The decree, spanning eight chapters and 117 articles, details administrative violations, penalty levels, remedial measures, and the authorities empowered to issue sanctions and write up violation reports across postal services, telecommunications, radio frequencies, e-transactions, information technology (IT), and civilian cryptography under cybersecurity management.
Who gets punished
Sanctions apply to Vietnamese organisations, business households, and individuals, as well as foreign entities and individuals that commit the stipulated administrative violations.
Liable organisations include enterprises, branches, and units in telecom, radio frequency, e-transaction, and IT sectors, as well as agents that provide postal, internet, and online gaming services. Also included are representative offices of foreign postal providers, public telecom and internet access points, operators of public online gaming venues, and mobile content service suppliers.
The net also catches broadcasters, public service units, social organisations, professional associations using radio frequencies, foreign non-governmental organisations using radio frequencies, domain-name registrars, operators of new generic top-level domains in Viet Nam, information system operators, state agencies acting outside their assigned management functions, electronic signature providers, foreign e-signature authentication services, entities that recognise foreign signatures and certificates, any organisation violating rules in the decree’s scope, and firms trading, exporting, or importing civilian cryptographic products and services.
Fines of 20–30 million VND for banned content, ads
For social media users, the decree mandates fines of 20-30 million VND for exploiting platforms for prohibited conduct.
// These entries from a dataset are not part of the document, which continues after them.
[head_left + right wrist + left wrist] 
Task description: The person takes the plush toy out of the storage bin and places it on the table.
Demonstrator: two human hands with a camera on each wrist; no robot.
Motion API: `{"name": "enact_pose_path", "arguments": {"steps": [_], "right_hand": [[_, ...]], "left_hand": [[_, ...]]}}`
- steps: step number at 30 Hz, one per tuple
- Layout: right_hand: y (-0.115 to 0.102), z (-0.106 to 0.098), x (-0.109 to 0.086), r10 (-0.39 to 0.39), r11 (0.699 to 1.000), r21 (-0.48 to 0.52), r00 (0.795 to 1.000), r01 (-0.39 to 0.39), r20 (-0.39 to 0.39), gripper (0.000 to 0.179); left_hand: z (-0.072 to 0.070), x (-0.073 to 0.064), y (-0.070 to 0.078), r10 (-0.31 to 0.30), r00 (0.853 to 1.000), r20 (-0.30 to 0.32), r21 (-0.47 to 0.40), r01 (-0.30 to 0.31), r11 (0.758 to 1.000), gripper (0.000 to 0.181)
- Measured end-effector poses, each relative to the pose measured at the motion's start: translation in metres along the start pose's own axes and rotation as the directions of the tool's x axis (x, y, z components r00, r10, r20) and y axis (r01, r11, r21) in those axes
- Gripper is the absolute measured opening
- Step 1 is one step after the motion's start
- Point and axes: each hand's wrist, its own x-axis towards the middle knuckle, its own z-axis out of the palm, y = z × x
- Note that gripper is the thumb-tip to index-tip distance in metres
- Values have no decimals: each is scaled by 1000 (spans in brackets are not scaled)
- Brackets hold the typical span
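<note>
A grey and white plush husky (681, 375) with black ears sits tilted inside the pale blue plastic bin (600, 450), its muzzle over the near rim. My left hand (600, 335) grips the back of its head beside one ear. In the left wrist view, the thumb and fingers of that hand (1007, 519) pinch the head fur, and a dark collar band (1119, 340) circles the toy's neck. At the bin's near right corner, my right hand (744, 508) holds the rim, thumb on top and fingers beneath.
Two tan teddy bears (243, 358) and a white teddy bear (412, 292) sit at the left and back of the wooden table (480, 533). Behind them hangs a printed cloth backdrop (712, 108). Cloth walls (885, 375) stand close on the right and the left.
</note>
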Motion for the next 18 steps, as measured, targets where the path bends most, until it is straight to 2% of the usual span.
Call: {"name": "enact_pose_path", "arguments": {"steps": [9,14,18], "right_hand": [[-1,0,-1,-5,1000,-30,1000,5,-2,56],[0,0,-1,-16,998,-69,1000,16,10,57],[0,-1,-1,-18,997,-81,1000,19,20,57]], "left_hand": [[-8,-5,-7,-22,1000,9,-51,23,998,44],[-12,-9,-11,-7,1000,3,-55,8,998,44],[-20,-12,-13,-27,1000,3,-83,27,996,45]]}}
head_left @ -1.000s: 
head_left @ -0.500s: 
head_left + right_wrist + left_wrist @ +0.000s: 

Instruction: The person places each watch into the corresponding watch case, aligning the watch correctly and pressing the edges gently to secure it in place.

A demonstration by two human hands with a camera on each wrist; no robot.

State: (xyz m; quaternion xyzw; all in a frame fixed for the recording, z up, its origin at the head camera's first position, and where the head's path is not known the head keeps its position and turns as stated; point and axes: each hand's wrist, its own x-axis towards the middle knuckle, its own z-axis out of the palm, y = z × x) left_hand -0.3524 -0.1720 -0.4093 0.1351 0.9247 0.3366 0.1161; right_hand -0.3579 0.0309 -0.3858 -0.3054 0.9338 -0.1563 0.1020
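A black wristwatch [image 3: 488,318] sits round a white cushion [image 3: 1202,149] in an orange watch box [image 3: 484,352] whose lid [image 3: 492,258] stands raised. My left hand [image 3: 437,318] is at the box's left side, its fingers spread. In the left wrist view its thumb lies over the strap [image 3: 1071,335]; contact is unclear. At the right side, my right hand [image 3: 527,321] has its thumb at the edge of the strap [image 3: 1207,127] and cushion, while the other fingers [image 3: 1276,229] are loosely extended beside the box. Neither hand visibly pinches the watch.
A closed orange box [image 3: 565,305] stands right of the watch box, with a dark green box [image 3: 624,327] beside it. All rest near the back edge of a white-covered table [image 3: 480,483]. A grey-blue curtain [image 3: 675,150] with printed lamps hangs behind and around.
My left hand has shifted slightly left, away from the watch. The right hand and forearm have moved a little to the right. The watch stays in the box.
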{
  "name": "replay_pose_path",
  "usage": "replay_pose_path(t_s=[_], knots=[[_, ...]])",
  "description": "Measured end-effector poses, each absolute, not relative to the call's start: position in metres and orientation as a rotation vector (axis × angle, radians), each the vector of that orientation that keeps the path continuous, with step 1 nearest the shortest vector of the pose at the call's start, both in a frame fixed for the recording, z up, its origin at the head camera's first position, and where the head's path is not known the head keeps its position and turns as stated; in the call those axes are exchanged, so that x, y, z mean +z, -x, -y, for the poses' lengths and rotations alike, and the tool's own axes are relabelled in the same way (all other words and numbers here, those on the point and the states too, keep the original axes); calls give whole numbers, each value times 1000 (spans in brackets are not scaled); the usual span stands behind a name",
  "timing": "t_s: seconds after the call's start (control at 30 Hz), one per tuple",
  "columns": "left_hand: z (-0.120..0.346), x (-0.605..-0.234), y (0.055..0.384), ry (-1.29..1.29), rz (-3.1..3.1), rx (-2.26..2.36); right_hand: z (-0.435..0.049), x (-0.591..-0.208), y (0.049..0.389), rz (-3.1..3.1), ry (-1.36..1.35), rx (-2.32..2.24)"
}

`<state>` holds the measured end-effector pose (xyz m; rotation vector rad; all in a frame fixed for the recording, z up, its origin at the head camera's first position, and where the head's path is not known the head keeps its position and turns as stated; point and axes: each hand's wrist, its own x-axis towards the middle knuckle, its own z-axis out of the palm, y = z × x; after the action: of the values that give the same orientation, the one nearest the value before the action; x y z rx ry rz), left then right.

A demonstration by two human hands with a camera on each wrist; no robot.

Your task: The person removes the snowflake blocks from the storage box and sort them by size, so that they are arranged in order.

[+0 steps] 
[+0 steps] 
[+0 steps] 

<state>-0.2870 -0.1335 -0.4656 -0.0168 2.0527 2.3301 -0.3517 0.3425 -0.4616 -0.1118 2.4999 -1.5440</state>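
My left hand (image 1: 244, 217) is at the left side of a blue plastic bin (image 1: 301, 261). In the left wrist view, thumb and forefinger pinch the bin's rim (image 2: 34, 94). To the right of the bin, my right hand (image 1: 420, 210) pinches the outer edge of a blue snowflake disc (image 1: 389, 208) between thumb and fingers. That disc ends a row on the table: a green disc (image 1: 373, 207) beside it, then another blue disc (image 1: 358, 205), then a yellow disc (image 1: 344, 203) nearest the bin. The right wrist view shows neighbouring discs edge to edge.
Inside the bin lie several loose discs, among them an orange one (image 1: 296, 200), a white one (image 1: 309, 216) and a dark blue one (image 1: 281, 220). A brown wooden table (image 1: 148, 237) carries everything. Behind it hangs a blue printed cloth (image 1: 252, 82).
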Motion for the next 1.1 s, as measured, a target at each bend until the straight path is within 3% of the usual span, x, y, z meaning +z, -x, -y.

That includes supplying or sharing fabricated, false, distorted, or defamatory content that harms the reputation of agencies, organisations, or individuals; promoting social vices, prostitution, or human trafficking; publishing obscene or depraved materials; and disseminating materials that damage national traditions, social ethics, or public health if it stops short of criminal prosecution.
The same range covers sharing graphic images of killings, violence, accidents, horror, or disturbing scenes; distributing journalistic, literary, artistic, or published works without the rights holder’s permission or materials banned from circulation; advertising or pushing prohibited goods and services; posting maps of Viet Nam that misrepresent national sovereignty; and sharing links to outlawed online content.
Additional violations include using social media to produce content to mimic journalistic reports, investigations, or interviews. Press agencies that fail to inform authorities when setting up accounts, pages, channels, or groups on domestic or foreign social platforms, and account owners or administrators who fail to remove unlawful or harmful content, including material affecting children, when ordered by competent agencies.
Up to 50 million VND for distorting history, leaking secrets
The decree stiffens penalties to 30–50 million VND for sharing content that distorts history, denies revolutionary achievements, undermines great national unity, insults religions, or incites gender or racial discrimination, provided no criminal liability is triggered.
The same 30–50 million VND bracket applies to disclosing state secrets, personal privacy, or other confidential information below the threshold for criminal charges, and spreading false information that causes public panic, damages socio-economic activities, disrupts state agencies or public officials, or infringes on the lawful rights and interests of organisations and individuals.
The decree will take effect on July 1, 2026.